В самые последние годы в интеллектуальной российской печати появился новый антиисторизм и новый Герцен.
Антиисторизм оценивается по–разному. Так, Сергей Козлов в 2001 году, представляя читателю методологию «нового историзма» в гуманитарных науках, со скорбью пишет об «отчуждении от истории» в российском обществе как о «синдроме», связанном с «усталостью старших поколений, накопившейся за двенадцать лет лихорадочного «бытия–в–истории» и с вхождением в жизнь первого постсоветского поколения» [68]. Илья Калинин, по канве «Рассказов и снов» Александра Пятигорского, пишет в 2001 году о пробуждении от посттравматического «кошмара Истории»; он описывает историю в тех же гегелевских категориях, но оценивает такой историзм негативно: рассказы Пятигорского служат «пробуждению от кошмара Истории, субстанцивировавшейся в сознании тех, для кого допросы, лагеря и война прошли под знаком уверенности в том, что они были активными участниками или жертвами общего и объективного исторического процесса» [69].

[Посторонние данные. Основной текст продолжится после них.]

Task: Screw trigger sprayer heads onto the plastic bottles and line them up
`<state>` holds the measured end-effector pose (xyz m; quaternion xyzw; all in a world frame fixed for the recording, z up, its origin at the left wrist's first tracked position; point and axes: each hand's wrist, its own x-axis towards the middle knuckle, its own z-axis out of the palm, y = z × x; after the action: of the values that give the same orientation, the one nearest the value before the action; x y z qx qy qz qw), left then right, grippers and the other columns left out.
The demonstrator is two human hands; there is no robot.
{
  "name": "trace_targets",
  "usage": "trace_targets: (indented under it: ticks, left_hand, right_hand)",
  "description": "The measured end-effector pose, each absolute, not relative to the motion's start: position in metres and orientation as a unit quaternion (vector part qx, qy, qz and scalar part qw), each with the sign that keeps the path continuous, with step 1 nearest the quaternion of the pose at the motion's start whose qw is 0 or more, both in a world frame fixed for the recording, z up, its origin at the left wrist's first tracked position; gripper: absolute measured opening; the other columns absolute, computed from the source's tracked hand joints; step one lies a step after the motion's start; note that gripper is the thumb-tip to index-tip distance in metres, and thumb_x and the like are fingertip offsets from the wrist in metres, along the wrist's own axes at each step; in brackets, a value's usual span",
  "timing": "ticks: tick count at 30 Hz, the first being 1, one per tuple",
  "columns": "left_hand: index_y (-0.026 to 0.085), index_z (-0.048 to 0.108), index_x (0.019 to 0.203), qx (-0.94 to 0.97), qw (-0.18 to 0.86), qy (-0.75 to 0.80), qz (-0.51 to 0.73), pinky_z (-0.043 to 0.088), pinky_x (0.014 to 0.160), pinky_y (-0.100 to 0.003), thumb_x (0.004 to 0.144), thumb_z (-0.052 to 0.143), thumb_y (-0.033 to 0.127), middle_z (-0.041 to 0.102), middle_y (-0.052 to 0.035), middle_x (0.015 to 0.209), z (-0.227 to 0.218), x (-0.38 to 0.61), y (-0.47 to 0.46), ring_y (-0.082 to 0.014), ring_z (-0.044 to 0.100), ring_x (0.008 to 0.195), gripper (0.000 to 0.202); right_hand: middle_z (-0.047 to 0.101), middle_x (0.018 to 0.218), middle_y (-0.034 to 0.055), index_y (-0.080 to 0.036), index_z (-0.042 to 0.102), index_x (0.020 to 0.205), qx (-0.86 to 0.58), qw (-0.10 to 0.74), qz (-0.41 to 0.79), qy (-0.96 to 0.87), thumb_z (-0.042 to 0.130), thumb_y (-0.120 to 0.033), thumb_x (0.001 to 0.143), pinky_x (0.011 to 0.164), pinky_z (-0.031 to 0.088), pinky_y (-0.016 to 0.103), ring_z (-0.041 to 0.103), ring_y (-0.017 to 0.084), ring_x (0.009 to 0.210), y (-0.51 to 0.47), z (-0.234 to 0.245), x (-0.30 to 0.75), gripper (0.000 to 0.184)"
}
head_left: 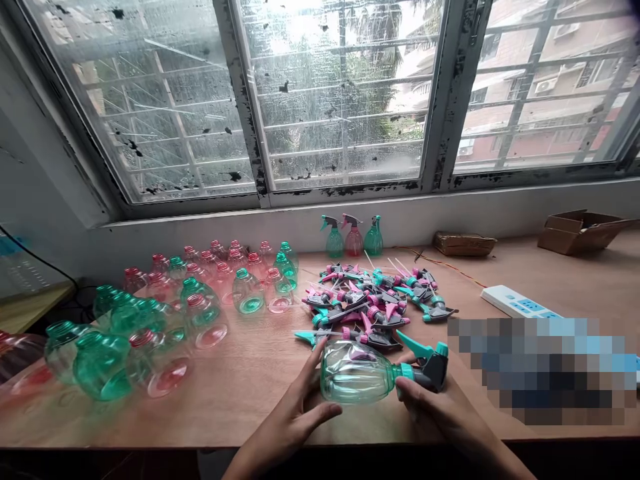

Новые интерпретации образа Герцена делают его образ пригодным для символического использования в постсоветском быту XXI века. Таков Герцен — не революционер–социалист, а почти что либерал, и притом последователь философии истории, противоположной гегельянско–марксистскому детерминизму и теории прогресса. Такой образ Герцена создается с помощью метафор, заимствованных из знаменитого «разговора на палубе» в книге «С того берега» и из созвучной ему главы «Роберт Оуэн» в шестой части «Былого и дум», которая цитируется сегодня не реже, чем в советские годы цитировались слова о «человеке, случайно попавшемся на дороге истории»: это слова о том, что «ни природа, ни история никуда не идут» — о человеке, который «вырастает тем, что понял свое положение, в рулевого, который гордо рассекает волны своей лодкой», и т. п. Вместе с альтернативным Герценом в обиход входят, в роли культурных героев, и другие исследователи Герцена, такие, как Густав Шпет, ницшеанизировавший Герцена, или Исайя Берлин, сделавший из Герцена европейского либерала [70]. Как и образ Герцена, который вдохновлял современников Сталина, постсоветский Герцен служит очередным историческим и психологическим задачам интеллектуального сообщества.